I was so new that I didn't even have a radio or switch keys so I was basically useless and couldn't do much but follow around the yard like a lost puppy. They casually spoke a language I didn't understand and worked away at accomplishing what to me looked like nothing. All the while, my keeper kept up a running commentary which might as well have been aimed at the rails. It was too much at once and I couldn't make heads or tails out of any of it. Cars moved back and forth on tracks, the engine came and went and all the while, my new mentor chattered on the radio, smoked continuously and made sure I didn't interfere with his card game. I was fascinated...baffled but fascinated. Eventually, the CO tired of holding my leash so he suggested I ride on the engine for a while.
This was the realm of another aristocracy who at least didn't have to worry about where I was standing as long as I didn't fall out the door. He was just as concerned for my safety as the conductor but instead of cards, by the fact that this was his bowling night and the loss of a trainee would probably mean a late start on his first frame.

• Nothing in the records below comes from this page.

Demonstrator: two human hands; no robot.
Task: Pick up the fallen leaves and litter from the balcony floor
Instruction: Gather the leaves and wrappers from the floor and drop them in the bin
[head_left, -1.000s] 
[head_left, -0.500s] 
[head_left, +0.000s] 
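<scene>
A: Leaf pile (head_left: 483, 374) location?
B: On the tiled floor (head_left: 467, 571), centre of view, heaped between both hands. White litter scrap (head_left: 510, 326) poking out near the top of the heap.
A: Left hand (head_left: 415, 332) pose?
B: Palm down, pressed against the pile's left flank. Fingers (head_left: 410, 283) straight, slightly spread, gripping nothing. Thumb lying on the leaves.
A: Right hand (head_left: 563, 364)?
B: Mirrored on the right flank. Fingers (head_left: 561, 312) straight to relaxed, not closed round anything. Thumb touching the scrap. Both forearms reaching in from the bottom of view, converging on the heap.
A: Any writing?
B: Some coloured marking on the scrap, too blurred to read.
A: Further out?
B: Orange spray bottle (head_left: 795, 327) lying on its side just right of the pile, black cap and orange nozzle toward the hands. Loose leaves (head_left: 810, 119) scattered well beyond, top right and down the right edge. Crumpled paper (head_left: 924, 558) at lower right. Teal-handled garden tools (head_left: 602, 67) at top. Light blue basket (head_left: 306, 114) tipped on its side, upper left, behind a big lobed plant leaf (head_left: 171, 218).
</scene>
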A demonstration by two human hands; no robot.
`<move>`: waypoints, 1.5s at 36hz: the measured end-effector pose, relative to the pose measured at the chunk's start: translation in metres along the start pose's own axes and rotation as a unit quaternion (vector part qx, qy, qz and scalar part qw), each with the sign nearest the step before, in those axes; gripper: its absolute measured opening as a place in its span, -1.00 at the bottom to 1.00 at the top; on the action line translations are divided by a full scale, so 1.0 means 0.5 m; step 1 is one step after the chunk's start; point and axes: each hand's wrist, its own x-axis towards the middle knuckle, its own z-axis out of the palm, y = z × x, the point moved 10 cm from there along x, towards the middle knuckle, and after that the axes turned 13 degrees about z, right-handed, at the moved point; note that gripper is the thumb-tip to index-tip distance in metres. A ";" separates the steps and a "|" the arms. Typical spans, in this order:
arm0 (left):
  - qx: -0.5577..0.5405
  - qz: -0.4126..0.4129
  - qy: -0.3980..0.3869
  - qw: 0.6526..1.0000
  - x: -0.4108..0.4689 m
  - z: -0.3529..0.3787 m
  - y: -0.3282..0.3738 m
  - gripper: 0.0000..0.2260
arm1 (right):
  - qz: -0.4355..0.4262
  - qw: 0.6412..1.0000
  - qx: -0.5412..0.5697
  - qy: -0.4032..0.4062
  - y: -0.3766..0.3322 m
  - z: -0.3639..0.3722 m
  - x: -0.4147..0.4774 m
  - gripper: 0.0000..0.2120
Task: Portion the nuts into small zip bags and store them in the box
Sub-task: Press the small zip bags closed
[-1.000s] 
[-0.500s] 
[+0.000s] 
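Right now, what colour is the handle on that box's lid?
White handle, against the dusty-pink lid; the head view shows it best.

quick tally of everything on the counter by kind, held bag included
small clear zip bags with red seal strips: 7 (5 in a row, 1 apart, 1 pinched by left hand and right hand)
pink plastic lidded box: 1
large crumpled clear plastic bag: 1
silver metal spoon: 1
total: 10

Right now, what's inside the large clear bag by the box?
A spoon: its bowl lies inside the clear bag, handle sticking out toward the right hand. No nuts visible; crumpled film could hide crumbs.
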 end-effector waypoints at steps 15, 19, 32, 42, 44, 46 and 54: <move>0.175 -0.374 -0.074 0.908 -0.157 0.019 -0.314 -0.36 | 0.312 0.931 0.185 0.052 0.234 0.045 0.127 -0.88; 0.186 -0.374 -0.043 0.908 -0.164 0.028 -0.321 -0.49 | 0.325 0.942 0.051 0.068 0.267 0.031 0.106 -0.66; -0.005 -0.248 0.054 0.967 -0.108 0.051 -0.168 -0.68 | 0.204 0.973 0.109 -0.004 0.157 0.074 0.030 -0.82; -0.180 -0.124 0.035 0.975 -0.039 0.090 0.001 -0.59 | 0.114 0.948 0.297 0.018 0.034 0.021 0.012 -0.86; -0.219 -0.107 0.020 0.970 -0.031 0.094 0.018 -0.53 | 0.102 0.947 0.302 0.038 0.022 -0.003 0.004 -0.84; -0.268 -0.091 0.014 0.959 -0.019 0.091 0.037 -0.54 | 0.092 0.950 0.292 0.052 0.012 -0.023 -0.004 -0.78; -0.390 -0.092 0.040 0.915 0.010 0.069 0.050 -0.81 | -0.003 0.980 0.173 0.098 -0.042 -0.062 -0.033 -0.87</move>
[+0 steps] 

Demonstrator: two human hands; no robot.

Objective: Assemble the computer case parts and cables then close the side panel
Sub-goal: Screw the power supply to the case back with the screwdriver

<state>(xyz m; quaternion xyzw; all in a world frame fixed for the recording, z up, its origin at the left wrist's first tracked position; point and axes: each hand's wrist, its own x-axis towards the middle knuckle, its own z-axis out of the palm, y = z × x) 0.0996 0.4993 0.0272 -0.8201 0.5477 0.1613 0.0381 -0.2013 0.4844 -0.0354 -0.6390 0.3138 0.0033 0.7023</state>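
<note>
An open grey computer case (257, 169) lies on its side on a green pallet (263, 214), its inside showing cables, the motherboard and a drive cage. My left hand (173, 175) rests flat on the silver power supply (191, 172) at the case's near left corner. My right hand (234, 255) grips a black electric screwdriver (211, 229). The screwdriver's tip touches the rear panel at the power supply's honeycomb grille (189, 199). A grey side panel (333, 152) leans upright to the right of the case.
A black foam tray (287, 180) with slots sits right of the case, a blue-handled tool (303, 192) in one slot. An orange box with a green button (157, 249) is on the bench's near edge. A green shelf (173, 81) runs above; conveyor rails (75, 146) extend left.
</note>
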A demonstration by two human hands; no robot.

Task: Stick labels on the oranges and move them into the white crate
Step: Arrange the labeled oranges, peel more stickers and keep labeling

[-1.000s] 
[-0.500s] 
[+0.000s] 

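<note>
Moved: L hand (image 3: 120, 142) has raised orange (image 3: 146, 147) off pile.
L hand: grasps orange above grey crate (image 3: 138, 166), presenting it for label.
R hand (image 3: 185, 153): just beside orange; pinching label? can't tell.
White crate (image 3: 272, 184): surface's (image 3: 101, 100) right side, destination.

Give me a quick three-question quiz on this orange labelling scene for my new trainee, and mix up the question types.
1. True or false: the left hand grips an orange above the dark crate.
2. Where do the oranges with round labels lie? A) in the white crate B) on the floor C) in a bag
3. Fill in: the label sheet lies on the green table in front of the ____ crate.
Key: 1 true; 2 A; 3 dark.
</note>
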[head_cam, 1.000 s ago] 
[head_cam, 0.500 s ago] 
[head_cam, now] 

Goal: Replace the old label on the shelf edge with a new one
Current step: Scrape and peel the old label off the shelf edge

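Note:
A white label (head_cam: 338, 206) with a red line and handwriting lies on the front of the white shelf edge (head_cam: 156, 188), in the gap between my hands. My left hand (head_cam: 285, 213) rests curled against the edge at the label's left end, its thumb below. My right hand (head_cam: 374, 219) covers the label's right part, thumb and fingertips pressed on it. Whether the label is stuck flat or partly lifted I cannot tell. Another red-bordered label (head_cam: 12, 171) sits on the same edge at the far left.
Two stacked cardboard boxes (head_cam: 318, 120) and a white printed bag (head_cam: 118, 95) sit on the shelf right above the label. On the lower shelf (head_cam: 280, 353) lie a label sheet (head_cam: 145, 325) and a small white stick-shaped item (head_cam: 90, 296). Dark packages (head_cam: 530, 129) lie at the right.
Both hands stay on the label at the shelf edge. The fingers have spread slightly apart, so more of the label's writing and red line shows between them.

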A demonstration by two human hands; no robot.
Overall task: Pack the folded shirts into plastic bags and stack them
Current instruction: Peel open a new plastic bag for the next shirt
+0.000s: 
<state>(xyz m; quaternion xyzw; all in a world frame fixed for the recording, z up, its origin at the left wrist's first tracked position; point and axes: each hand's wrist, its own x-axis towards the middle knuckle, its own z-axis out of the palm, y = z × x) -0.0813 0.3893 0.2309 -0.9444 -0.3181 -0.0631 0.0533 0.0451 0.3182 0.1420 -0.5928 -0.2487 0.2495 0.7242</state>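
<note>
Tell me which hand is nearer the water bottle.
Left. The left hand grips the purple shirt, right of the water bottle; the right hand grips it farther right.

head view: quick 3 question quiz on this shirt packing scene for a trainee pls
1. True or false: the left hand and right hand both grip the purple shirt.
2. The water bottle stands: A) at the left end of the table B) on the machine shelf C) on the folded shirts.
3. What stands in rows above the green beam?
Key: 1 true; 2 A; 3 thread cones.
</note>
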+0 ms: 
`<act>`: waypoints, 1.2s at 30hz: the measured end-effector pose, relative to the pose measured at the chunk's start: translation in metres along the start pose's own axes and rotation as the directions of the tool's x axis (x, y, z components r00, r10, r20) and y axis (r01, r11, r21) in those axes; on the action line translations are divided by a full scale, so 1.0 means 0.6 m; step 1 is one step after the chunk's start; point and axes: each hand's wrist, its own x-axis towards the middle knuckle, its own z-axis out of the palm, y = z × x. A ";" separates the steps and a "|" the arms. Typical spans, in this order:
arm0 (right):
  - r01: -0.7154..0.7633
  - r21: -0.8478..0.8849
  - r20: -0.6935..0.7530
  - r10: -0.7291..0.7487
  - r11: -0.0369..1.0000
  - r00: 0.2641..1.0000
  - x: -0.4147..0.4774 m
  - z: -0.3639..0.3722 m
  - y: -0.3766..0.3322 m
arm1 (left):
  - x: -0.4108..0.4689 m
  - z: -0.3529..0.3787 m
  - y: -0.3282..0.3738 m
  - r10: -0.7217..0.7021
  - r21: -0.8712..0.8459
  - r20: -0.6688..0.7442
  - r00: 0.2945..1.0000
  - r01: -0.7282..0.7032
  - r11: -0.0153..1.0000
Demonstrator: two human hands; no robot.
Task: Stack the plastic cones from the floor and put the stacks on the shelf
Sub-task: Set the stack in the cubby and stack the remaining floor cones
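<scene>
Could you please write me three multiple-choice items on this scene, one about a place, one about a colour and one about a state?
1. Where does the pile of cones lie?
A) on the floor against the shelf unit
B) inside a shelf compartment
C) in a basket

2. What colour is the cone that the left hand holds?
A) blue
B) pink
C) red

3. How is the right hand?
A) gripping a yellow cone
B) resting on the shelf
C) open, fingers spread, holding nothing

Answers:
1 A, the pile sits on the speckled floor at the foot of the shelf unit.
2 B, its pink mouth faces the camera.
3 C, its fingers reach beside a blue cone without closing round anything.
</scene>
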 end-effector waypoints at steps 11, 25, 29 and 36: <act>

The sentimentality of these guys was overwhelming.
He allowed me to watch his incomprehensible doings and also turned out to be pretty personable. No one previously had mentioned the fact that sooner or later, I'd be required to become an engineer but he dropped that bomb on me about mid-morning and just grinned when I told him I'd likely be 100 years old before I could run an engine.
"You'll be fine", he said. "Just keep your eyes open and your lips shut and you can have this seat when I take my pension."
As it turns out, I was and did on the first through third counts and didn't on the last. I still can't touch his old job but wound up sooner-than-later making the trek to Engine School and ended up holding the same title, if not the daylight, Mon. through Fri. switcher.
Those first few days became a lot of days and a lot of nights for the next dozen years but I still laugh about the wardrobe disaster that led me through my blind walks on the yard lead and will always be grateful he didn't let me mess up his card game. We became good friends and worked together many times after those early days. He's retired now but I still catch up with him now and again...and the really funny thing is...I haven't noticed if he wears polyester anymore or not.